**Data provided**
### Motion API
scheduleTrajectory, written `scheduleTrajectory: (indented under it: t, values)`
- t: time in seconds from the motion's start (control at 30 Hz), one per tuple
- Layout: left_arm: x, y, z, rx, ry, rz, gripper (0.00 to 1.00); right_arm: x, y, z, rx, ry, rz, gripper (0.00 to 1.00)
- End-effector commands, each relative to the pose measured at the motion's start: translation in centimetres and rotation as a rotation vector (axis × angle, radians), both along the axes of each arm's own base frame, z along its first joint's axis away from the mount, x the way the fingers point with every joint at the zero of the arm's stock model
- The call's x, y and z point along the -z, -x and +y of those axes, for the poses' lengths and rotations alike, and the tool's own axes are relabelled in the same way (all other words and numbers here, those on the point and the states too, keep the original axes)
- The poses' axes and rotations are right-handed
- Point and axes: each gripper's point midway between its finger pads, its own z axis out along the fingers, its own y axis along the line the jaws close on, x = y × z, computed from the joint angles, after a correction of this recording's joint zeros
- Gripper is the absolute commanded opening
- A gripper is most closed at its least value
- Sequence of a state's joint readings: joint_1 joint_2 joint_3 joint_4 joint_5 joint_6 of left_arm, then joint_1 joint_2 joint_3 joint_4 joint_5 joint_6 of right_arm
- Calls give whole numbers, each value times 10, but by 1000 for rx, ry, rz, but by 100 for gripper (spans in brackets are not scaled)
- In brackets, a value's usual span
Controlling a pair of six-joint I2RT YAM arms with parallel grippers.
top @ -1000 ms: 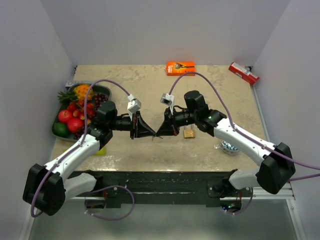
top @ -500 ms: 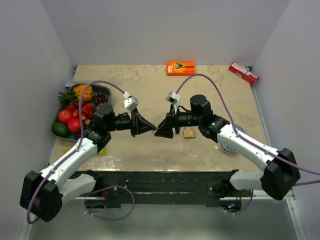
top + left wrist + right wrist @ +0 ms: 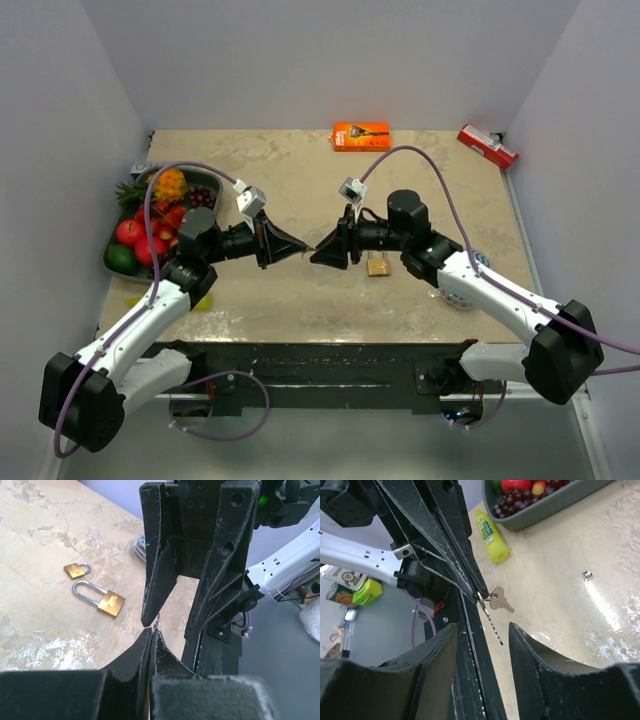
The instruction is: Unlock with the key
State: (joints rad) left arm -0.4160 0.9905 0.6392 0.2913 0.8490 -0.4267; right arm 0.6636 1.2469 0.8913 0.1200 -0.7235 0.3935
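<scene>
My left gripper (image 3: pixel 302 249) is shut on a silver key (image 3: pixel 492 624), whose blade sticks out past its fingertips (image 3: pixel 479 591). A second key (image 3: pixel 500 600) hangs from the same ring. My right gripper (image 3: pixel 317 257) faces it tip to tip above the table, open, with one finger (image 3: pixel 440 655) on each side of the blade and not touching it. Two brass padlocks lie on the table under the right arm: a large one (image 3: pixel 102 599) and a small one (image 3: pixel 76 570). In the top view only one padlock (image 3: pixel 377 266) shows.
A dark tray (image 3: pixel 560 502) of fruit stands at the left, with a yellow bottle (image 3: pixel 492 537) near it. An orange box (image 3: pixel 360 134) and a red object (image 3: pixel 487 146) lie at the back. A small metal ring (image 3: pixel 587 575) lies on the table.
The right gripper, shut a second ago, now stands open around the key blade. The left wrist has drawn back to the left, and the right arm has shifted slightly rightward.
</scene>
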Motion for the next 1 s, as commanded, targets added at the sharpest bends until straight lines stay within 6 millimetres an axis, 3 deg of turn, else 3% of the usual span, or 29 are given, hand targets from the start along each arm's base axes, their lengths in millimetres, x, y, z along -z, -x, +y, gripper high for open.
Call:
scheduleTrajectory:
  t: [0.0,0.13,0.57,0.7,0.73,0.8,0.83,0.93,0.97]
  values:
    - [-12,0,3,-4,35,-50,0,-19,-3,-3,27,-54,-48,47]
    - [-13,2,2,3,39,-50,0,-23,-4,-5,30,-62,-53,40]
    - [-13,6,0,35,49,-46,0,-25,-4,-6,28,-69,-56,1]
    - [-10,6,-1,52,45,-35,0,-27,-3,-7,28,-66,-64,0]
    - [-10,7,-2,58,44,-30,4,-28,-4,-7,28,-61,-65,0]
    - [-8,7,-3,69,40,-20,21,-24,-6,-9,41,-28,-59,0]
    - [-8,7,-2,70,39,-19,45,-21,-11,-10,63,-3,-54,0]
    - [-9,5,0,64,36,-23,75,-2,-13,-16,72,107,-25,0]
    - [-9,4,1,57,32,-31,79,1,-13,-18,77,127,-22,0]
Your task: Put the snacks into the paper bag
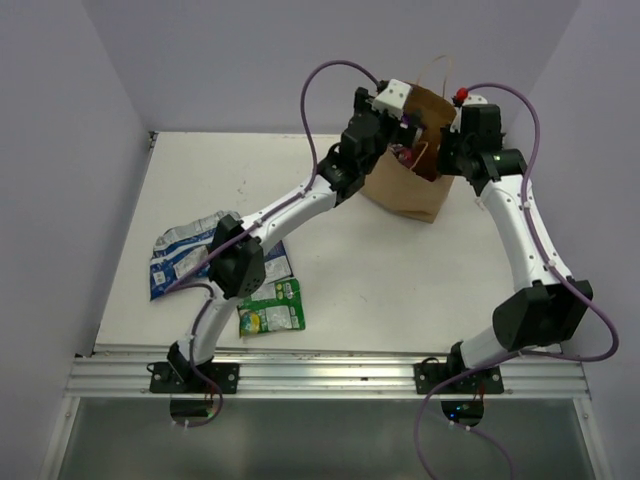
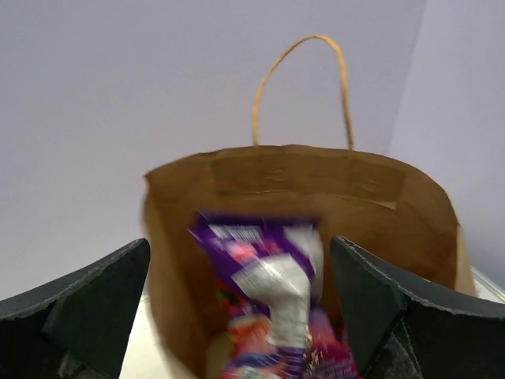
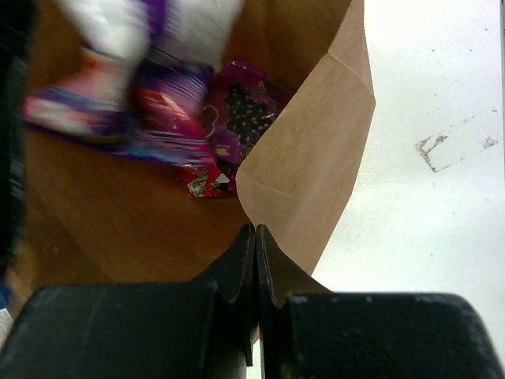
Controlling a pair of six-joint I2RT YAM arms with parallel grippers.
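Observation:
The brown paper bag (image 1: 405, 188) stands at the back of the table, mouth open. My left gripper (image 1: 400, 125) hovers over its mouth, open (image 2: 241, 253). A blurred purple packet (image 2: 264, 276) hangs between the spread fingers, inside the bag (image 2: 316, 178). My right gripper (image 1: 442, 165) is shut on the bag's right rim (image 3: 255, 230). In the right wrist view the bag (image 3: 316, 181) holds the blurred purple packet (image 3: 150, 103), a magenta packet (image 3: 245, 110) and a small red packet (image 3: 207, 181). Two blue-white packets (image 1: 185, 245) (image 1: 279, 262) and a green packet (image 1: 270, 308) lie on the table at the front left.
The left arm (image 1: 290, 205) stretches diagonally over the loose packets toward the bag. Purple walls close in the table at the back and both sides. A metal rail (image 1: 330, 375) runs along the near edge.

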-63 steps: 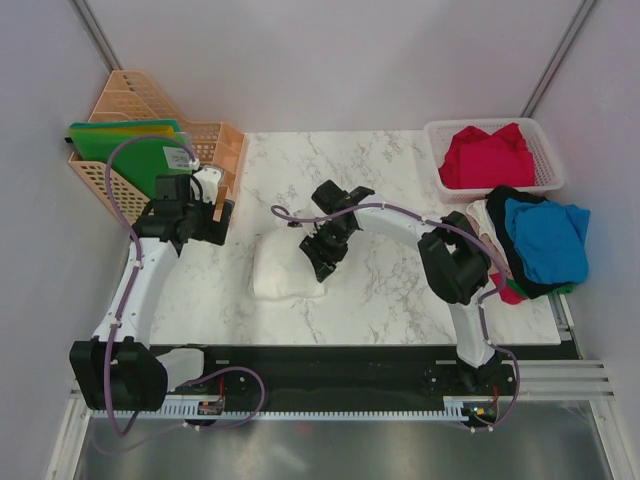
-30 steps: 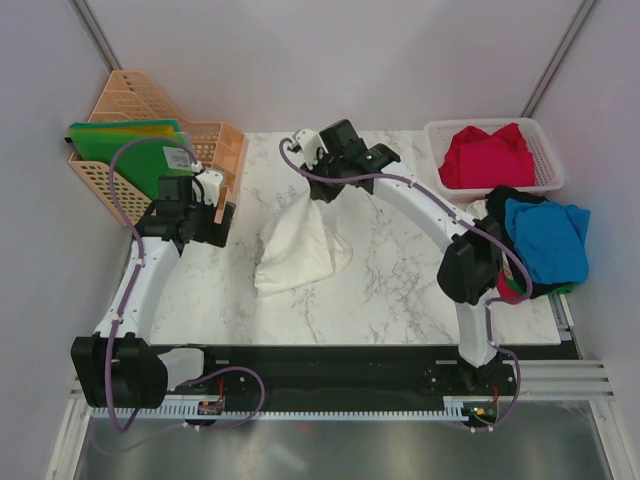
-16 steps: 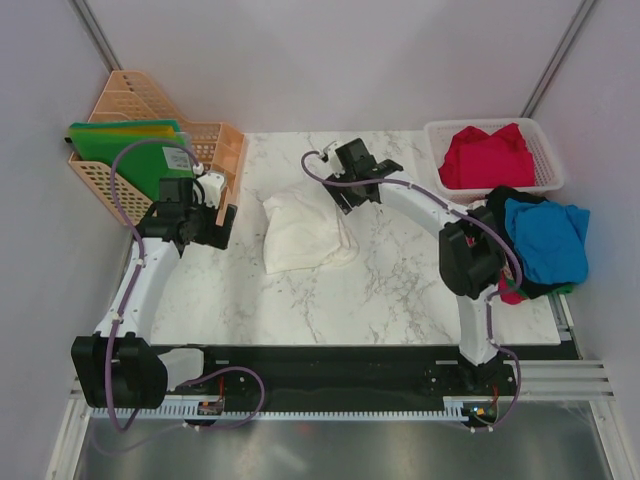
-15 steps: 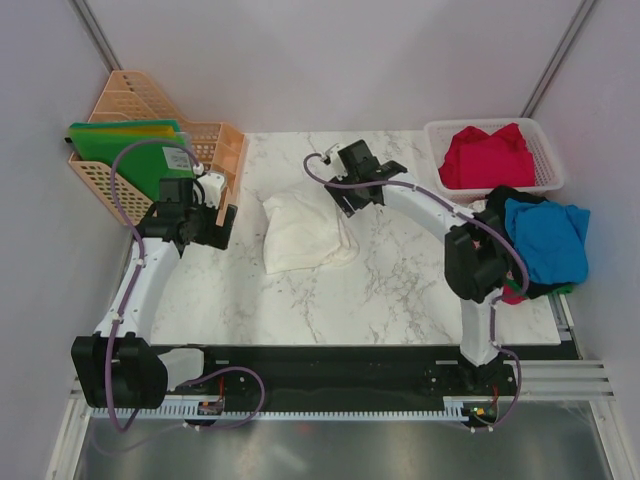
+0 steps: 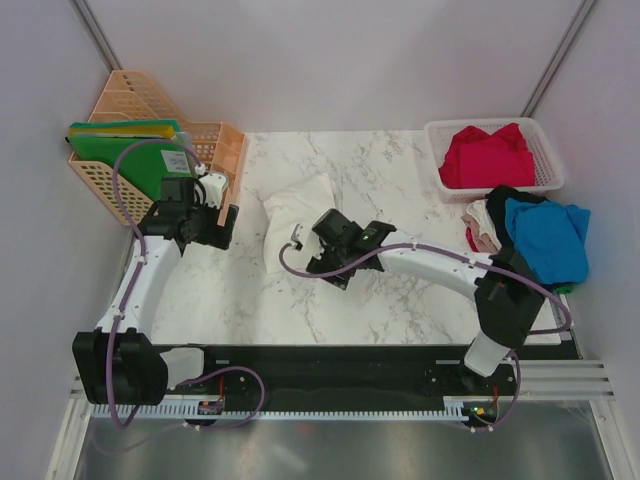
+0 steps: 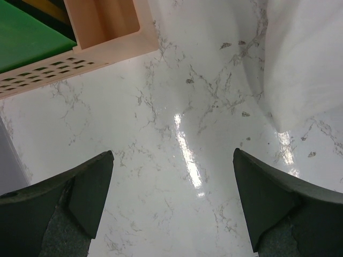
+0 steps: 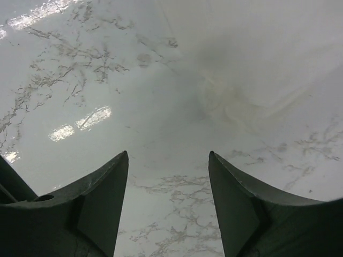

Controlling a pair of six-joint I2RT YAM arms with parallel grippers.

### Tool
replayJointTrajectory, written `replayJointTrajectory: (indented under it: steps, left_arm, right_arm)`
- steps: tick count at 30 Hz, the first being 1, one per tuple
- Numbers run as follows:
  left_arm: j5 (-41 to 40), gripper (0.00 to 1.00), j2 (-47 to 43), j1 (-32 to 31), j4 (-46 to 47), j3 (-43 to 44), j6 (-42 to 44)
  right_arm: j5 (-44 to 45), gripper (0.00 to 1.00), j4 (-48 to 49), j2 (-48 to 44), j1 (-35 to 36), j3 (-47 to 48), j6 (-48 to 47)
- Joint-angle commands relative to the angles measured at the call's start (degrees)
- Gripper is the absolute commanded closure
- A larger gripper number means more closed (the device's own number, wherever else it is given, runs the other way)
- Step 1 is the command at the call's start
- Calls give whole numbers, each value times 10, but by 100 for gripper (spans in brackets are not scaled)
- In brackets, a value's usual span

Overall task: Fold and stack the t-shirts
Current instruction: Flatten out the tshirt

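Shirt [image 5: 293,212] — white, corner hidden behind right gripper [image 5: 325,262], jaws apart.

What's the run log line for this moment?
white t-shirt: bunched on table | right arm: jaws open, empty, beside it | left arm: jaws open, empty | red t-shirt: in basket

The worktop [image 5: 400,300] is white marble with grey veins. There's a white t-shirt [image 5: 298,212], a red t-shirt [image 5: 488,155], a white mesh basket [image 5: 548,155], a bright blue t-shirt [image 5: 548,240], a black t-shirt [image 5: 503,195], green folders [image 5: 125,160] and a peach rack [image 5: 222,140].
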Motion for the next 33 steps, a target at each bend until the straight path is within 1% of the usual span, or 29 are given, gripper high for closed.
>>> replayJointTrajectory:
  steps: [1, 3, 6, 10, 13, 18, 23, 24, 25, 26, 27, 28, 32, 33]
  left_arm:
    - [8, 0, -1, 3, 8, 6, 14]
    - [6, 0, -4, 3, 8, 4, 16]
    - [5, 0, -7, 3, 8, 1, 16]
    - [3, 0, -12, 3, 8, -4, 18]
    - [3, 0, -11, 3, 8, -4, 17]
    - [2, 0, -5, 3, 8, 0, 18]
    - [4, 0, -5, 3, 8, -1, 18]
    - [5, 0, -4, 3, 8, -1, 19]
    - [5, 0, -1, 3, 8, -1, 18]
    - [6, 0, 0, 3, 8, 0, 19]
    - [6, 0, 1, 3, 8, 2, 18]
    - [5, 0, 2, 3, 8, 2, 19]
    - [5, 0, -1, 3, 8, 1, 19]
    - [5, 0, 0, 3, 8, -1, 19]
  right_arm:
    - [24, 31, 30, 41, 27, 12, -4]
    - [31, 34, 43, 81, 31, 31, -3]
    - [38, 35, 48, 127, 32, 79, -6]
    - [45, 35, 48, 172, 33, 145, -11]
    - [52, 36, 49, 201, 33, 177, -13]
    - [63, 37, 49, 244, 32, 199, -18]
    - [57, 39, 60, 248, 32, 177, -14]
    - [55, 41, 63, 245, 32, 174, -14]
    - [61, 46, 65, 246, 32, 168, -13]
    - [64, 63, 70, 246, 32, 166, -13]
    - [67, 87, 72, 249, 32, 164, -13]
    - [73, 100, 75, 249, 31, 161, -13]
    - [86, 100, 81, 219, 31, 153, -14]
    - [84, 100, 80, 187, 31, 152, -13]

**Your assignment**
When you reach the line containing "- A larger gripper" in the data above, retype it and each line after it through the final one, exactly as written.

**Output for this task**
- A larger gripper number means more closed (the device's own number, wherever else it is given, runs the other way)
- Step 1 is the command at the call's start
- Calls give whole numbers, each value times 10, but by 100 for gripper (spans in brackets are not scaled)
- In brackets, a value's usual span

Overall task: Fold and stack the t-shirts
Current instruction: Flatten out the tshirt

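Shirt [image 5: 293,212] — white, corner hidden behind right gripper [image 5: 325,262], jaws apart.

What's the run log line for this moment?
white t-shirt: bunched on table | right arm: jaws open, empty, beside it | left arm: jaws open, empty | red t-shirt: in basket

The worktop [image 5: 400,300] is white marble with grey veins. There's a white t-shirt [image 5: 298,212], a red t-shirt [image 5: 488,155], a white mesh basket [image 5: 548,155], a bright blue t-shirt [image 5: 548,240], a black t-shirt [image 5: 503,195], green folders [image 5: 125,160] and a peach rack [image 5: 222,140].
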Motion for the next 33 steps, a target at each bend until the straight path is within 1% of the usual span, or 29 are given, gripper high for closed.
>>> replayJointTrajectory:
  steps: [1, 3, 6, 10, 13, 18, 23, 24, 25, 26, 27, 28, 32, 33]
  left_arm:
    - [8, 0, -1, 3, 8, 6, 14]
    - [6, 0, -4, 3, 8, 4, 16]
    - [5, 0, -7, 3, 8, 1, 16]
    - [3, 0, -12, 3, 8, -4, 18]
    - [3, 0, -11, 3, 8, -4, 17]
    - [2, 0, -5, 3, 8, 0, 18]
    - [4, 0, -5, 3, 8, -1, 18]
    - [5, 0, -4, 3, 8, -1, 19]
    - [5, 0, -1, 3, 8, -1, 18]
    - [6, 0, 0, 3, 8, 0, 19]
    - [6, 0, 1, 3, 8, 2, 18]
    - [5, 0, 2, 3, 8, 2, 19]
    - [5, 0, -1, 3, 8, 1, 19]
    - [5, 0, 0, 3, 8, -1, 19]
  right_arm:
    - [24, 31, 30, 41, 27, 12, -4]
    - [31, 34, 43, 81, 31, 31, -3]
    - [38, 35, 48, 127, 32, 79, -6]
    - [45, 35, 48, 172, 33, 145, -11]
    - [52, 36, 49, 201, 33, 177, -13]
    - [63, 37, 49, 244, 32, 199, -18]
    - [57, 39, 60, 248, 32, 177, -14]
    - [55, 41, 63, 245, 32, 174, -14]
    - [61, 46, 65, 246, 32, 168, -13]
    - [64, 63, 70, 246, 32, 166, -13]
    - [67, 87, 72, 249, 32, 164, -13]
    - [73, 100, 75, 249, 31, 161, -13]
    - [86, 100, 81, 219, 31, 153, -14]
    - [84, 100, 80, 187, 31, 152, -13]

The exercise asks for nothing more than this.